■ **TASK ITEM**
Look through the data below and count each line where the word "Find" appears. Reply with the count alone.

■ **RECORDS SHOWN**
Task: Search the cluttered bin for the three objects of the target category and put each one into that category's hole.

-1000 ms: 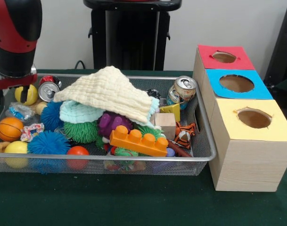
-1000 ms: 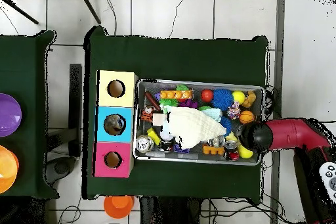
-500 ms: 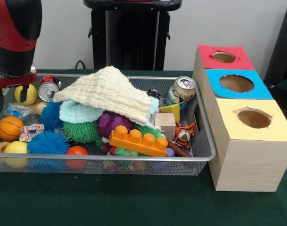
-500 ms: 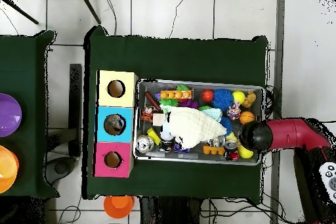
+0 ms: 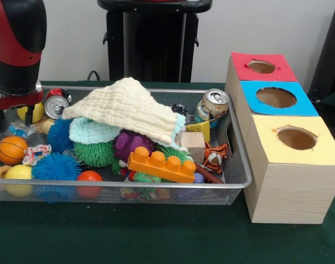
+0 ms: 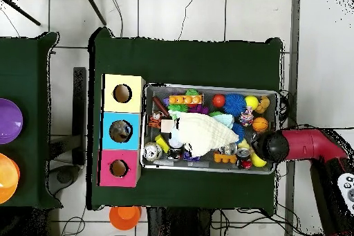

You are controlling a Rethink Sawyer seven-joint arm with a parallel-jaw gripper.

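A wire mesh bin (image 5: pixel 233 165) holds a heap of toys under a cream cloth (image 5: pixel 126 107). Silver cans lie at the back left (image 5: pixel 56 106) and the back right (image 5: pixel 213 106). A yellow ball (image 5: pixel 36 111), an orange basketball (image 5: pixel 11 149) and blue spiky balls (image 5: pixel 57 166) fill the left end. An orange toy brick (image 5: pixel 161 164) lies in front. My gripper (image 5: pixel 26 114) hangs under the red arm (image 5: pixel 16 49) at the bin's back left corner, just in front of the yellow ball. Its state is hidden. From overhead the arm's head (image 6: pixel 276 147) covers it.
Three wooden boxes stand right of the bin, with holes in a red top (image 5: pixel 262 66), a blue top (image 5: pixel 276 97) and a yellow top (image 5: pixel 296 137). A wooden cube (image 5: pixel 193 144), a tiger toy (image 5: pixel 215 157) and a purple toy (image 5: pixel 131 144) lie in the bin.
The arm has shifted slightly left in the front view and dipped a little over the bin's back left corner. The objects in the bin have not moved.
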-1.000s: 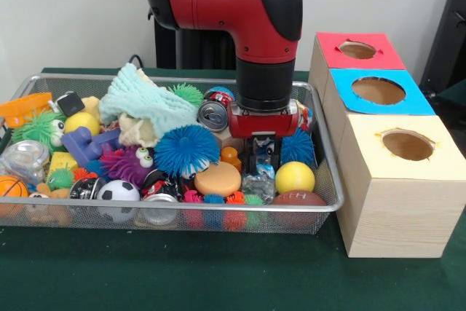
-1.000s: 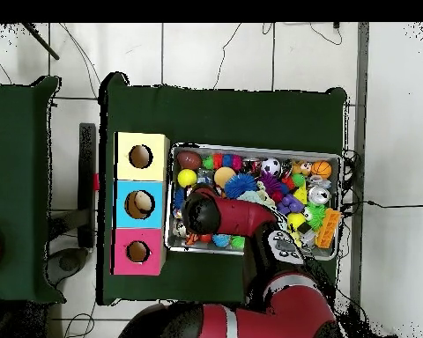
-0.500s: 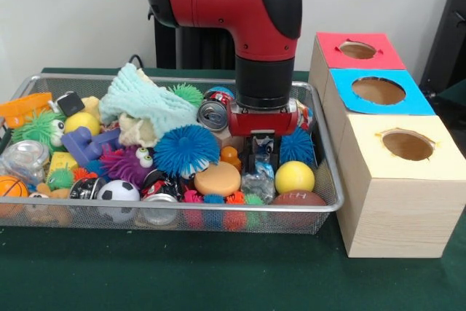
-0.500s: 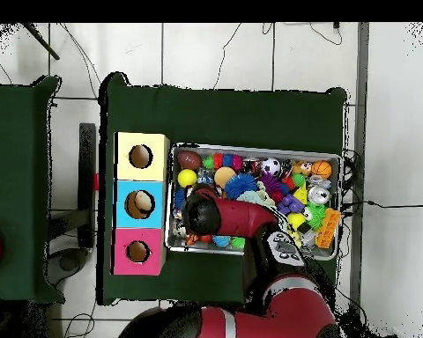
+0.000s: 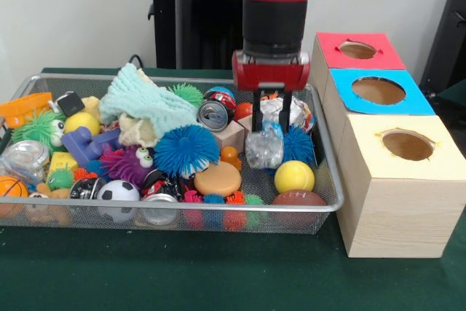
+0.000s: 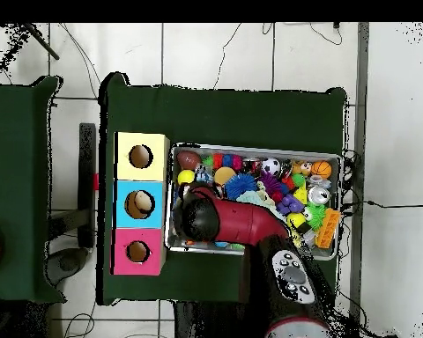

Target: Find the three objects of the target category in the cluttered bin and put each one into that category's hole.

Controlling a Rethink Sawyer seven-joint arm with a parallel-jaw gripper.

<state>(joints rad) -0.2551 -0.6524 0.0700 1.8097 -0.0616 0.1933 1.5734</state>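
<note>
Front view: pincer (image 5: 273, 123) around crinkled clear plastic bottle (image 5: 263, 147)

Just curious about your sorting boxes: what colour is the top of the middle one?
Blue. The middle box has a blue top around its round hole, clearest in the front view.

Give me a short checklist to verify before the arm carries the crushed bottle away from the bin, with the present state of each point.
1. Pincer is shut on the bottle: ok, the bottle hangs from it.
2. Bottle is clear of the other toys: ok in the front view; the yellow ball and the orange disc lie lower.
3. Bottle is above the bin's rim: cannot tell; it hangs inside the mesh wall from this angle.
4. Grip is firm: cannot tell; only the bottle's top is pinched.
5. Holes in the red, blue and yellow box are open: ok.
6. Which hole fits the bottle: cannot tell.
</note>
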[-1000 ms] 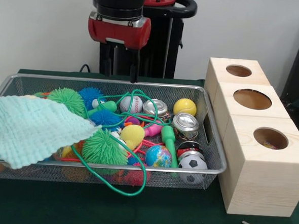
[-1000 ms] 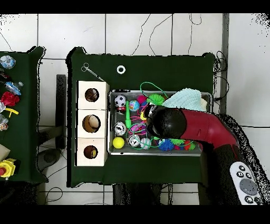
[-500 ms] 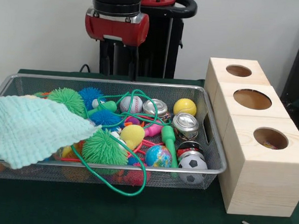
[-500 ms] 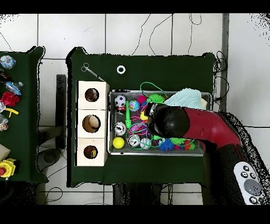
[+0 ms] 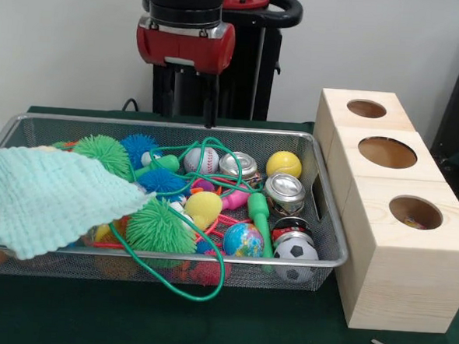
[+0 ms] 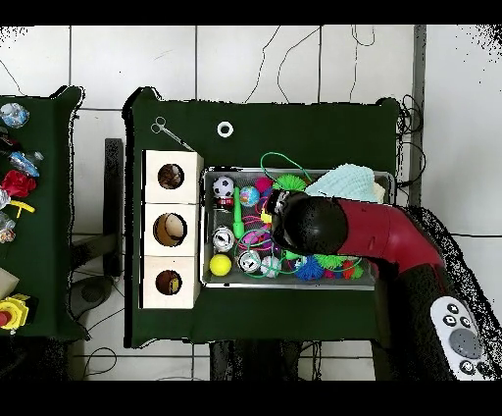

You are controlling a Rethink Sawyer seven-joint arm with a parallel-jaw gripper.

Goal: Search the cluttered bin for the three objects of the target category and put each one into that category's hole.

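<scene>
Landmark: wire bin on green table.
Gripper: above bin's far rim, finger state unclear.
Cloth: draped over bin's left end.
Yellow ball: far right in bin.
Cans: beside yellow ball.
Soccer ball: bin's near right corner.
Wooden box: just right of bin, three holes on top.

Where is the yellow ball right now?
In the front view, the yellow ball sits at the wire bin's back right, beside a silver can, nearest the wooden boxes.
</scene>
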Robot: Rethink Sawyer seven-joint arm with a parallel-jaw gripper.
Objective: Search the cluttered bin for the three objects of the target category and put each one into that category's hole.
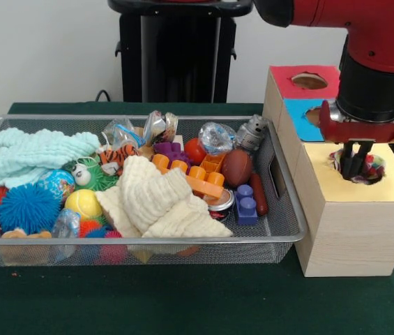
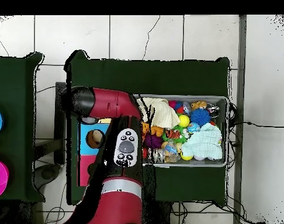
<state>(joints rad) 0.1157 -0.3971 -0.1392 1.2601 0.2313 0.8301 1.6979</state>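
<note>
My gripper hangs at the right, its tip lowered into the round hole of the yellow-topped wooden box. A multicoloured, frilly thing shows in that hole around the gripper's tip; whether it is held is unclear. The wire mesh bin sits left of the box, filled with toys and cloths. In the overhead view the red arm covers the gripper and most of the box; only the blue section's hole shows.
Behind the yellow section are a blue-topped section and a red-topped one, each with a hole. The bin holds a cream cloth, mint cloth, blue spiky ball, yellow ball, orange blocks and a brown football.
</note>
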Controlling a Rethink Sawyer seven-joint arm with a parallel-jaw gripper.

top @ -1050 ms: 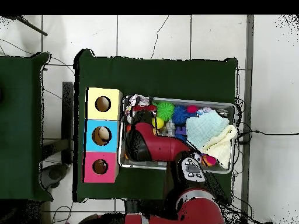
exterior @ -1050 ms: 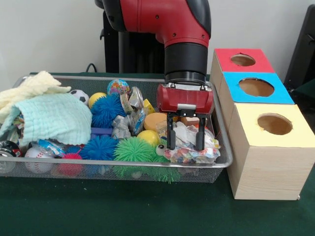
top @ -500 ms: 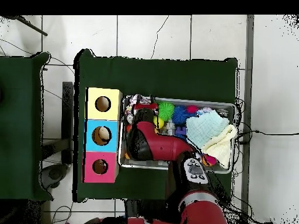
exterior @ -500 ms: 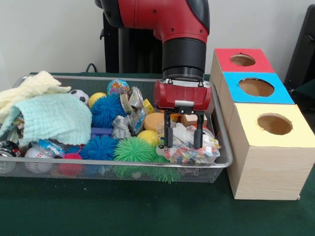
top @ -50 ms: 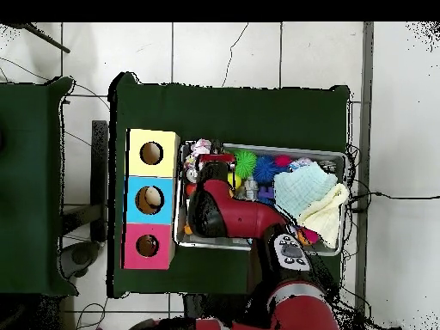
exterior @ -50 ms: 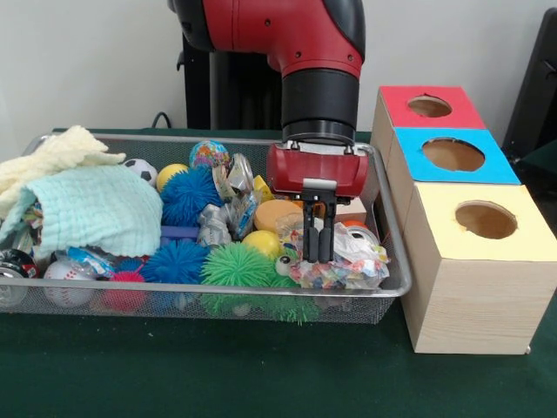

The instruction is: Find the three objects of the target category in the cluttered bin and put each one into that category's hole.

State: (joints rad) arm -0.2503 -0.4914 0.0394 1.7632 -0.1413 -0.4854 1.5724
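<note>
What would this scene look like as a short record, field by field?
container: wire mesh bin on a green table
contents: spiky balls, small balls, cloths, crinkly packets
pincer: fingers close together, down on the crinkly packet at the bin's end nearest the boxes
boxes: yellow box, blue box and red box in a row beside the bin, each with a round hole on top
cloths: pale green cloth and cream cloth at the bin's other end

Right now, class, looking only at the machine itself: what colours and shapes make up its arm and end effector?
The arm is thick and rounded, glossy red with black joint sections, ending in a black cylindrical wrist. Below it sits a boxy red end effector with a small grey plate and two thin black fingers.
</note>
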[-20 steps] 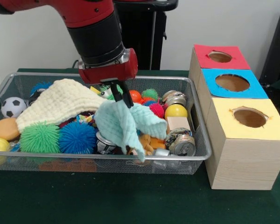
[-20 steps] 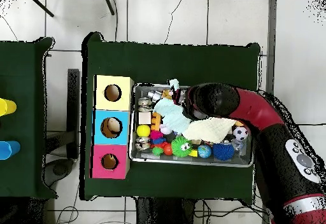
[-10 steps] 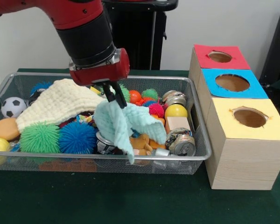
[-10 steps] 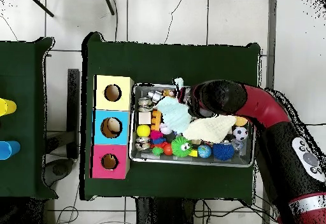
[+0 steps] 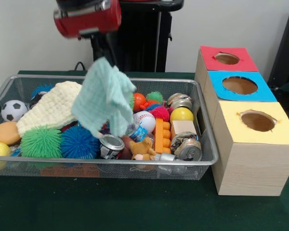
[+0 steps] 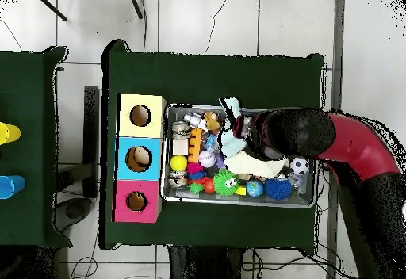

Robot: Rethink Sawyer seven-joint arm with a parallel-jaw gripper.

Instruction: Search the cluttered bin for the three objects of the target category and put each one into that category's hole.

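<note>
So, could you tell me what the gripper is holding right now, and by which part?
The gripper holds a pale green cloth by its top edge, hanging above the wire basket.

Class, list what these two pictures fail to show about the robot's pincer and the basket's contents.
- Pincer: front view, blurred against a dark stand; overhead, under the arm.
- Toys behind the hanging mint-green woven cloth: front view.
- Small brown plush toy: front view, too small to identify.

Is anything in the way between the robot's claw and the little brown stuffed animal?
Yes. The gripper holds a mint-green cloth that hangs between it and the brown plush toy, which lies uncovered in the basket beside a can.
</note>
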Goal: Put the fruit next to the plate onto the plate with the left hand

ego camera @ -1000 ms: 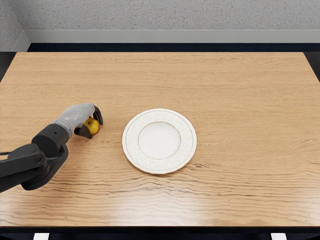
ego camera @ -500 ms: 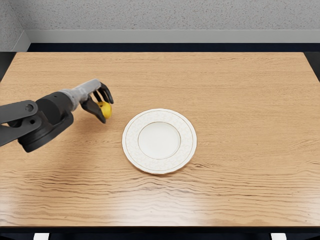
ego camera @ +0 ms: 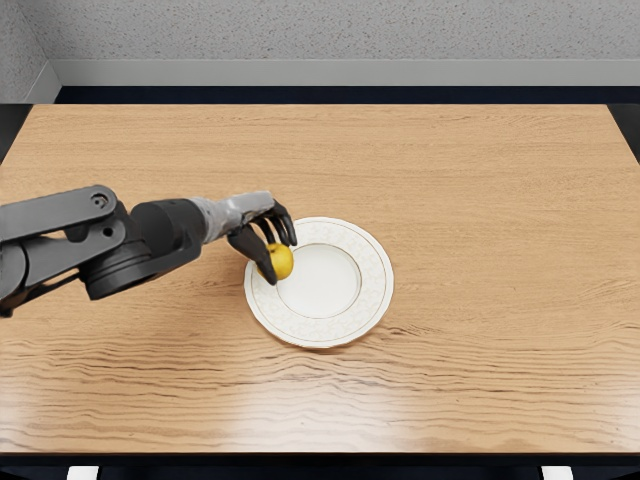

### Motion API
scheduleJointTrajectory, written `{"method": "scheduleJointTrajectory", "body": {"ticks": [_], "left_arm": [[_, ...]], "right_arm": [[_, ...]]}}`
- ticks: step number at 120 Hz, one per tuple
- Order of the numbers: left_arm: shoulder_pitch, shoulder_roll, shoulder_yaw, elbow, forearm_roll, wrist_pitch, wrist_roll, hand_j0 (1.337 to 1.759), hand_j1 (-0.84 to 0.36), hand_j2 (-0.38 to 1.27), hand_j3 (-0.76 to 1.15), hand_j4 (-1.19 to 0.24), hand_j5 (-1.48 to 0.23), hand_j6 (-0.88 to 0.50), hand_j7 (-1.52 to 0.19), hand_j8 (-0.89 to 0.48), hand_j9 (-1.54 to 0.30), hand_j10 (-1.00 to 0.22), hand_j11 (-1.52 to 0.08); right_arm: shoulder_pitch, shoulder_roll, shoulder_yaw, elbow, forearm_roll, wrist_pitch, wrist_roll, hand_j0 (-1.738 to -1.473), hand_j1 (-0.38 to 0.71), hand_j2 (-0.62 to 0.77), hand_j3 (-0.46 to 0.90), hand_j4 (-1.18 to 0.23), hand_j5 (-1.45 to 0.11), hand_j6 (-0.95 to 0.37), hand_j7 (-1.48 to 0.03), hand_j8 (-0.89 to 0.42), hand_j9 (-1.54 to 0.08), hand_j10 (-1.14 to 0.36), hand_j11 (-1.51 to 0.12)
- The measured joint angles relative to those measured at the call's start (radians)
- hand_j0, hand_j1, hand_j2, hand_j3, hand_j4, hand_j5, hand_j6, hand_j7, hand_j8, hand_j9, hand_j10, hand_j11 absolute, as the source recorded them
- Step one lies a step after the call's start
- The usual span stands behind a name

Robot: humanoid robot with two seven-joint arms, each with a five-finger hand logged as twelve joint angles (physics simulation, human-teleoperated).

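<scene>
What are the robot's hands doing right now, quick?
Left hand: closed on the yellow fruit, at the plate's left edge.
Right hand: not in view.

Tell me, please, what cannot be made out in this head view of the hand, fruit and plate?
Left side of the fruit: hidden by the left hand; its kind is too small to tell.
Whether the fruit touches the plate or hangs above it: one view cannot settle.
The left arm: cut off by the left edge.
The right hand: out of view.
</scene>
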Motion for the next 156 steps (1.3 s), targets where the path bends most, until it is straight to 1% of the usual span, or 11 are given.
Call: {"method": "scheduleJointTrajectory", "body": {"ticks": [9,27,35,44,54,69,91,102,123,136,156], "left_arm": [[-0.001,-0.009,0.007,0.000,0.001,0.000,0.000,1.657,-0.38,0.63,0.00,-0.66,-0.93,-0.47,-0.90,-0.45,-0.90,-0.67,-0.90],[-0.025,-0.017,-0.051,0.001,-0.040,-0.012,0.000,1.658,-0.03,0.31,0.00,-0.34,-0.48,-0.25,-0.46,-0.24,-0.46,-0.35,-0.46],[-0.029,0.026,-0.135,0.017,-0.165,-0.121,0.000,1.658,0.07,0.22,0.00,-0.25,-0.35,-0.19,-0.34,-0.18,-0.34,-0.26,-0.34],[-0.018,0.107,-0.236,0.052,-0.368,-0.333,0.000,1.658,0.15,0.16,0.00,-0.18,-0.25,-0.14,-0.25,-0.13,-0.25,-0.19,-0.25],[0.078,0.151,-0.317,0.111,-0.630,-0.525,0.000,1.658,0.20,0.11,0.00,-0.13,-0.18,-0.10,-0.18,-0.10,-0.17,-0.13,-0.17],[0.217,0.223,-0.478,0.176,-0.861,-0.634,0.000,1.658,0.26,0.06,0.00,-0.08,-0.11,-0.07,-0.11,-0.06,-0.11,-0.08,-0.11],[0.304,0.395,-0.577,0.227,-0.949,-0.674,0.000,1.658,0.30,0.03,0.00,-0.05,-0.06,-0.04,-0.06,-0.04,-0.06,-0.05,-0.06],[0.321,0.448,-0.584,0.243,-0.959,-0.679,0.000,1.658,0.31,0.02,0.00,-0.04,-0.05,-0.03,-0.05,-0.03,-0.05,-0.04,-0.05],[0.328,0.491,-0.589,0.322,-0.965,-0.682,0.000,1.658,0.32,0.01,0.00,-0.03,-0.04,-0.03,-0.04,-0.02,-0.04,-0.03,-0.04],[0.327,0.500,-0.589,0.381,-0.966,-0.682,0.000,1.658,0.32,0.01,0.00,-0.02,-0.03,-0.02,-0.03,-0.02,-0.03,-0.02,-0.03],[0.328,0.502,-0.589,0.421,-0.967,-0.682,0.000,1.658,0.32,0.01,0.00,-0.02,-0.03,-0.02,-0.03,-0.02,-0.03,-0.02,-0.03]], "right_arm": [[0.000,0.000,0.000,0.000,0.000,0.000,0.000,-1.658,-0.35,0.00,0.00,0.00,0.00,0.00,0.00,0.00,0.00,0.00,0.00],[0.000,0.000,0.000,0.000,0.000,0.000,0.000,-1.658,-0.35,0.00,0.00,0.00,0.00,0.00,0.00,0.00,0.00,0.00,0.00],[0.000,0.000,0.000,0.000,0.000,0.000,0.000,-1.658,-0.35,0.00,0.00,0.00,0.00,0.00,0.00,0.00,0.00,0.00,0.00],[0.000,0.000,0.000,0.000,0.000,0.000,0.000,-1.658,-0.35,0.00,0.00,0.00,0.00,0.00,0.00,0.00,0.00,0.00,0.00],[0.000,0.000,0.000,0.000,0.000,0.000,0.000,-1.658,-0.35,0.00,0.00,0.00,0.00,0.00,0.00,0.00,0.00,0.00,0.00],[0.000,0.000,0.000,0.000,0.000,0.000,0.000,-1.658,-0.35,0.00,0.00,0.00,0.00,0.00,0.00,0.00,0.00,0.00,0.00],[0.000,0.000,0.000,0.000,0.000,0.000,0.000,-1.658,-0.35,0.00,0.00,0.00,0.00,0.00,0.00,0.00,0.00,0.00,0.00],[0.000,0.000,0.000,0.000,0.000,0.000,0.000,-1.658,-0.35,0.00,0.00,0.00,0.00,0.00,0.00,0.00,0.00,0.00,0.00],[0.000,0.000,0.000,0.000,0.000,0.000,0.000,-1.658,-0.35,0.00,0.00,0.00,0.00,0.00,0.00,0.00,0.00,0.00,0.00],[0.000,0.000,0.000,0.000,0.000,0.000,0.000,-1.658,-0.35,0.00,0.00,0.00,0.00,0.00,0.00,0.00,0.00,0.00,0.00],[0.000,0.000,0.000,0.000,0.000,0.000,0.000,-1.658,-0.35,0.00,0.00,0.00,0.00,0.00,0.00,0.00,0.00,0.00,0.00]]}}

■ **EXERCISE OUTPUT**
2